§ **Assignment**
From the entries below, copy exactly the lines from the one that contains "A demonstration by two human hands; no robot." through the one that contains "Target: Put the", both included, and only those.

Start of Records shown

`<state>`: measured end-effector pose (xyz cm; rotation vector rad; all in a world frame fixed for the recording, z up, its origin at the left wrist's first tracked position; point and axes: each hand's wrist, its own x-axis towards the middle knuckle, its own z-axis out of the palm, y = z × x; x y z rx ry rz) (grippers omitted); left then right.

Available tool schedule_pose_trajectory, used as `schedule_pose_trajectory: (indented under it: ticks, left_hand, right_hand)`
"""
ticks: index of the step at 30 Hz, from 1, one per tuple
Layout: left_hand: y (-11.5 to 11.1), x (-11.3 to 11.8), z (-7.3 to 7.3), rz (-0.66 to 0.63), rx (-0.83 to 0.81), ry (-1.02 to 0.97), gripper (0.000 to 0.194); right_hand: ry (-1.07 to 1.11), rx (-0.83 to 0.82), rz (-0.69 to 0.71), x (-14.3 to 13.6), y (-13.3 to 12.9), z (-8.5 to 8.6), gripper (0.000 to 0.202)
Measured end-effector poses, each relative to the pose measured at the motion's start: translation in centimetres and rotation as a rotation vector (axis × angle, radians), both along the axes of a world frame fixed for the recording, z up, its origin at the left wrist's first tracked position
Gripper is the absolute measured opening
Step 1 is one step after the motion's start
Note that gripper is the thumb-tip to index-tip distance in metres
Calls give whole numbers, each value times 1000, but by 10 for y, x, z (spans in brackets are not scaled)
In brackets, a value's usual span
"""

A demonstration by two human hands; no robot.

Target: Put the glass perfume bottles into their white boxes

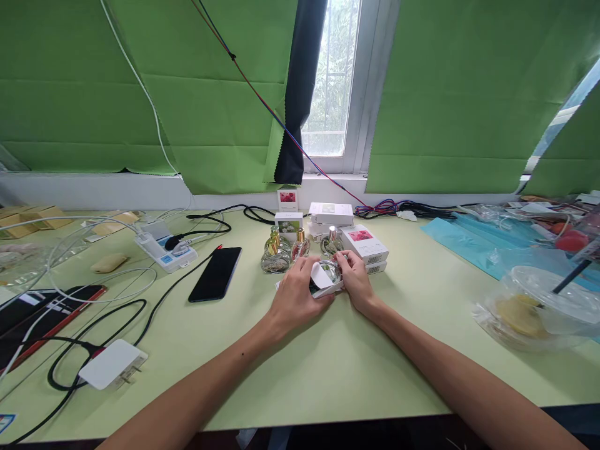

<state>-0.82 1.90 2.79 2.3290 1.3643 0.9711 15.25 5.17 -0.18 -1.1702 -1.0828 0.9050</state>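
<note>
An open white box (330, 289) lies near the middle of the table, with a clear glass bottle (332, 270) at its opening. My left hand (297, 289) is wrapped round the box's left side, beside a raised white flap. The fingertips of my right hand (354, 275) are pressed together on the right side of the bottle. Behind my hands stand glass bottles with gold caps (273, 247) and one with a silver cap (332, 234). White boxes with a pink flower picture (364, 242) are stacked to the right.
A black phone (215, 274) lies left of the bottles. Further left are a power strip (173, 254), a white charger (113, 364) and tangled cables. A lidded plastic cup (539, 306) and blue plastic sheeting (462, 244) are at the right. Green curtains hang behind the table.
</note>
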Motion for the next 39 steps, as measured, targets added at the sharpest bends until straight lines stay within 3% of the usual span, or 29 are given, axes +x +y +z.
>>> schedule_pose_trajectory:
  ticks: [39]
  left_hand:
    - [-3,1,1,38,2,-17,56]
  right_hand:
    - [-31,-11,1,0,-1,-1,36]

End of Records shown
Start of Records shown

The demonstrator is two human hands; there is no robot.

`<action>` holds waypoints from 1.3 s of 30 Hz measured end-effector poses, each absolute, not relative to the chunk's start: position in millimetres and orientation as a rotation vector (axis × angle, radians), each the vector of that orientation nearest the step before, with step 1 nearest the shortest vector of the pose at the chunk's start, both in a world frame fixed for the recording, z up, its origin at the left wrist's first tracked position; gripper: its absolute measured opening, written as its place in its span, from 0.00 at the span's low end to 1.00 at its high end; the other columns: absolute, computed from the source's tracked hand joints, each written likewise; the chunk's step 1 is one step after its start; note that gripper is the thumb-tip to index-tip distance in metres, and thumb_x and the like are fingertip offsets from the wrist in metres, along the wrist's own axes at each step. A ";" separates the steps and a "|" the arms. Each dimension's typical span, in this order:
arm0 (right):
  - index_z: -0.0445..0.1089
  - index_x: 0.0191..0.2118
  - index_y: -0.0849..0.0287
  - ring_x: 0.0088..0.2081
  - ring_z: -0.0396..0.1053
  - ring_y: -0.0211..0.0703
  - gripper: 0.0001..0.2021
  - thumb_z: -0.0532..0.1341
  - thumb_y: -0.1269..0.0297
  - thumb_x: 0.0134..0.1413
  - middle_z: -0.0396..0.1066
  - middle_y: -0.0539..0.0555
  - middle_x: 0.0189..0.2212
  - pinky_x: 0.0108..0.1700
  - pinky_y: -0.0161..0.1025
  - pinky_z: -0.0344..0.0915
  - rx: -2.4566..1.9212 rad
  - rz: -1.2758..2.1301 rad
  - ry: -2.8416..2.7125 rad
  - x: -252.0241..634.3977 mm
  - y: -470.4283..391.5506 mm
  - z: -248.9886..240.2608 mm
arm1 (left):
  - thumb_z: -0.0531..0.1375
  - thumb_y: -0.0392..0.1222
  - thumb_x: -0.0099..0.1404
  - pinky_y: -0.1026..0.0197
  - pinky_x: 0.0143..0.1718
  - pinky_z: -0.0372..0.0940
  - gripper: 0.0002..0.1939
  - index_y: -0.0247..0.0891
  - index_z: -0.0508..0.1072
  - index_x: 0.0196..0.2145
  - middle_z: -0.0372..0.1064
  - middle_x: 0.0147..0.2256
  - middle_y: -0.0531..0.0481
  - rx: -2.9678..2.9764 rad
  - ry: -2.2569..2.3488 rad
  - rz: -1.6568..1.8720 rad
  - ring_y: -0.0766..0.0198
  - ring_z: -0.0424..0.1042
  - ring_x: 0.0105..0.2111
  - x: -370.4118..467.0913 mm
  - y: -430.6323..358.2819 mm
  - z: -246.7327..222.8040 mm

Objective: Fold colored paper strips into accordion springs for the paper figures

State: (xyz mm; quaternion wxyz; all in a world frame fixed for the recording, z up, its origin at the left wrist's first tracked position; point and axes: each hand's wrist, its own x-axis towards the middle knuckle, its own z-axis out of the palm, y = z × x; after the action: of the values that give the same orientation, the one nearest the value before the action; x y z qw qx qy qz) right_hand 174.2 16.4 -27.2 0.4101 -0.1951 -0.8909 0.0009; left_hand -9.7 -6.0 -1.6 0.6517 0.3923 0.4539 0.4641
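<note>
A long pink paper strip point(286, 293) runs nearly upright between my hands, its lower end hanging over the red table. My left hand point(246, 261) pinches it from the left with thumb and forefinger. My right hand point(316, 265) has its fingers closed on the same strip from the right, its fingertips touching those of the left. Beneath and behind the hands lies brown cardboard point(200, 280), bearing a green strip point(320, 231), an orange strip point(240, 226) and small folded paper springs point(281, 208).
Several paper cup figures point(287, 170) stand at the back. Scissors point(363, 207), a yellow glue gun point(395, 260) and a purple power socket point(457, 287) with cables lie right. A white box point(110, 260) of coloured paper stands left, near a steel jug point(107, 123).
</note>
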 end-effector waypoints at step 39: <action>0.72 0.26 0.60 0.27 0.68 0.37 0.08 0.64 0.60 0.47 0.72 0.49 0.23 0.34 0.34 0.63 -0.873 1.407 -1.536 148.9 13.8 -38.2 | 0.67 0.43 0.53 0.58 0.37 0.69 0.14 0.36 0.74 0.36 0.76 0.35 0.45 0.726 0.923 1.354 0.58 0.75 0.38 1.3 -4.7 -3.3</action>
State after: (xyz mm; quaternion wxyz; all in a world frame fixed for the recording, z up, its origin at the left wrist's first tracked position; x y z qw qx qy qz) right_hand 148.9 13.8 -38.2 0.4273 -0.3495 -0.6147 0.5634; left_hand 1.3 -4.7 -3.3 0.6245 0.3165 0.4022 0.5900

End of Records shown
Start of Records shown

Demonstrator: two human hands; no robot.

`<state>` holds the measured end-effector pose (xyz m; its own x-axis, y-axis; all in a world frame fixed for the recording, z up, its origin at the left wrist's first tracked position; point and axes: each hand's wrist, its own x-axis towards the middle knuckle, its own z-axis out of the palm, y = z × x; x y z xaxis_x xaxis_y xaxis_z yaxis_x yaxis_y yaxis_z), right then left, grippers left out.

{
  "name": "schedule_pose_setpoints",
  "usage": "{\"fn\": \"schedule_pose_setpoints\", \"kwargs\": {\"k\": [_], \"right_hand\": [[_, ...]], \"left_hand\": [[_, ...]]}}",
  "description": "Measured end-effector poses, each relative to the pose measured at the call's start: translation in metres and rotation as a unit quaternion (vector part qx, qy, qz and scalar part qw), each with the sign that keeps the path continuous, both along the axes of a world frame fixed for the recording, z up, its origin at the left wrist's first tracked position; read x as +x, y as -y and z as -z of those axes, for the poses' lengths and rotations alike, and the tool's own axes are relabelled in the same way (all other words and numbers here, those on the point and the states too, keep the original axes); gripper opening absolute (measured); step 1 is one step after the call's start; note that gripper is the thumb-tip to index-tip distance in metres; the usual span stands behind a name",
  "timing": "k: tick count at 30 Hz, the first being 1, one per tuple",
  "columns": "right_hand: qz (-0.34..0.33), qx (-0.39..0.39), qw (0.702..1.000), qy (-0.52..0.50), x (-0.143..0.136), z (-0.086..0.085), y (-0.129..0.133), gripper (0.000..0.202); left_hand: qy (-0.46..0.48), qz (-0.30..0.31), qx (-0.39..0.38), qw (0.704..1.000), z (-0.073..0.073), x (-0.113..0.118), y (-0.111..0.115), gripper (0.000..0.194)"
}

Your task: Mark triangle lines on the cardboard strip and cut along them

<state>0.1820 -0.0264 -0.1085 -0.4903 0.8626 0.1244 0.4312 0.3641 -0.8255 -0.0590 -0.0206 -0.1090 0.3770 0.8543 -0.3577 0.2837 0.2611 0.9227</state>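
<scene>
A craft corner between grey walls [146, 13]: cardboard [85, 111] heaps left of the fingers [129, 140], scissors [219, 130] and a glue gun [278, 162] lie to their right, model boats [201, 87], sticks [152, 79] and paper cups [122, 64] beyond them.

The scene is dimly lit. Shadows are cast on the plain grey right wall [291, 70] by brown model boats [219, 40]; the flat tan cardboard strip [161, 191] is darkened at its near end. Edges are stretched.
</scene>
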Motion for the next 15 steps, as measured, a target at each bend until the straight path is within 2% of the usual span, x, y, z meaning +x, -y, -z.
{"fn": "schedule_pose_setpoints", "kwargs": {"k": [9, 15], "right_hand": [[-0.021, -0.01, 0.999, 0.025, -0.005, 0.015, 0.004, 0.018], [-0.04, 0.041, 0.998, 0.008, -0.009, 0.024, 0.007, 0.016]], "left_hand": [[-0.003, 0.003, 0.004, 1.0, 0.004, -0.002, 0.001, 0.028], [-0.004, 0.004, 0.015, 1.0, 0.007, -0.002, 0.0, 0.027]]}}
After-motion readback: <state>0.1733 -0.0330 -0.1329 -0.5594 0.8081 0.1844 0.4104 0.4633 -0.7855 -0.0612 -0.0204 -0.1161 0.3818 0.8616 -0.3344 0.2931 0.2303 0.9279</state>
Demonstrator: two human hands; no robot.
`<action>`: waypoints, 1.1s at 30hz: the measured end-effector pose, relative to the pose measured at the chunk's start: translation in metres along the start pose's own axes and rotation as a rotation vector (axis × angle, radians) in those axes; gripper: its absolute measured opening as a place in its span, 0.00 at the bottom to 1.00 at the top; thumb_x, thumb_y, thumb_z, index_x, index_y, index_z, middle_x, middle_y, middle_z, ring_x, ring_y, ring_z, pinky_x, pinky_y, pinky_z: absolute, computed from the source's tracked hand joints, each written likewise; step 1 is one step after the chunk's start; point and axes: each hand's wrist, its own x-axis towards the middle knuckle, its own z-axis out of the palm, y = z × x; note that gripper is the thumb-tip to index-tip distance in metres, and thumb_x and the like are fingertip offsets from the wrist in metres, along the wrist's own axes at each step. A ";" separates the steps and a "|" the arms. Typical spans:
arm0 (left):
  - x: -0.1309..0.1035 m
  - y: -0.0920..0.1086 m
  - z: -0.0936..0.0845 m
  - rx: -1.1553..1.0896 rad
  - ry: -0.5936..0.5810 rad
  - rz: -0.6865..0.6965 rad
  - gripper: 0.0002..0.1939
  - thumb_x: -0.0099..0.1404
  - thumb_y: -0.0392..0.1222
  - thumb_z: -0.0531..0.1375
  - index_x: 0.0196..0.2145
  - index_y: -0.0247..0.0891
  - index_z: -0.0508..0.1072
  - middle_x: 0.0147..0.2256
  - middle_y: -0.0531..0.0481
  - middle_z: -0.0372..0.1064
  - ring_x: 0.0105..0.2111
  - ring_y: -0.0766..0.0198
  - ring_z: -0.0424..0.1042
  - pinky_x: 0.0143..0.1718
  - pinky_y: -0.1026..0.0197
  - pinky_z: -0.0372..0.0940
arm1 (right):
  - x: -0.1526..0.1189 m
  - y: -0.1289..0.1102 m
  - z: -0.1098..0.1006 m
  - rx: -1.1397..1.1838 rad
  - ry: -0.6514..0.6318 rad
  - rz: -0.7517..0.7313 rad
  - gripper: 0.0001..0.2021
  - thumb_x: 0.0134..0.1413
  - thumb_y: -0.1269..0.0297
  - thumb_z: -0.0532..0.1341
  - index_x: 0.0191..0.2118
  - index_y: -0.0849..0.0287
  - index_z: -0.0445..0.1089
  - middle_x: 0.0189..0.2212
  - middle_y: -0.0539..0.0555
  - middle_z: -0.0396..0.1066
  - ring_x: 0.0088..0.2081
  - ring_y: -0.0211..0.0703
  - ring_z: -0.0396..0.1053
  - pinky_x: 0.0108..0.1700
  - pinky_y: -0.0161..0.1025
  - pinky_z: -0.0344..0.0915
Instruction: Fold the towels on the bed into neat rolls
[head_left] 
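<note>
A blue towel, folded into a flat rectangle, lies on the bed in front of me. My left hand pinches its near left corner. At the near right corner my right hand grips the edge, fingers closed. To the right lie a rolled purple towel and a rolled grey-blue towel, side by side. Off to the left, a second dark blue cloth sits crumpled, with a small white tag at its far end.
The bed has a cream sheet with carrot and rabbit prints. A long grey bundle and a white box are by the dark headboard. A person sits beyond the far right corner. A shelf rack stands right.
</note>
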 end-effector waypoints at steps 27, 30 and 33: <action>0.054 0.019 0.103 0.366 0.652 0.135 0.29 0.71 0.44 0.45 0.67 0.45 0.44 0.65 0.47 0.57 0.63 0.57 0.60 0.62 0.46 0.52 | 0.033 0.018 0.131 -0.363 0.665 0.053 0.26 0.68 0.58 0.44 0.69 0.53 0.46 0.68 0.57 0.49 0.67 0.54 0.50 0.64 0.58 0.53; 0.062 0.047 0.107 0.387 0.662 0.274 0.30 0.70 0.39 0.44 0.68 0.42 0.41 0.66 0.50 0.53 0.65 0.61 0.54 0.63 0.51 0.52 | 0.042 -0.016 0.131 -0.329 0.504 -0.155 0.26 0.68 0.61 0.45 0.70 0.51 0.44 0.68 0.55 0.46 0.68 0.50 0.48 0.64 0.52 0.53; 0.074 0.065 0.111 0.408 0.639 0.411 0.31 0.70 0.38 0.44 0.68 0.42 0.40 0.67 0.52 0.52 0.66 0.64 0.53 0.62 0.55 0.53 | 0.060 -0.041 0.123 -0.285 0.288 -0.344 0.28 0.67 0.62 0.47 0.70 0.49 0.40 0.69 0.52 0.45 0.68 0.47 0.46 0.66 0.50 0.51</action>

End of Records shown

§ **Problem solution**
A demonstration by two human hands; no robot.

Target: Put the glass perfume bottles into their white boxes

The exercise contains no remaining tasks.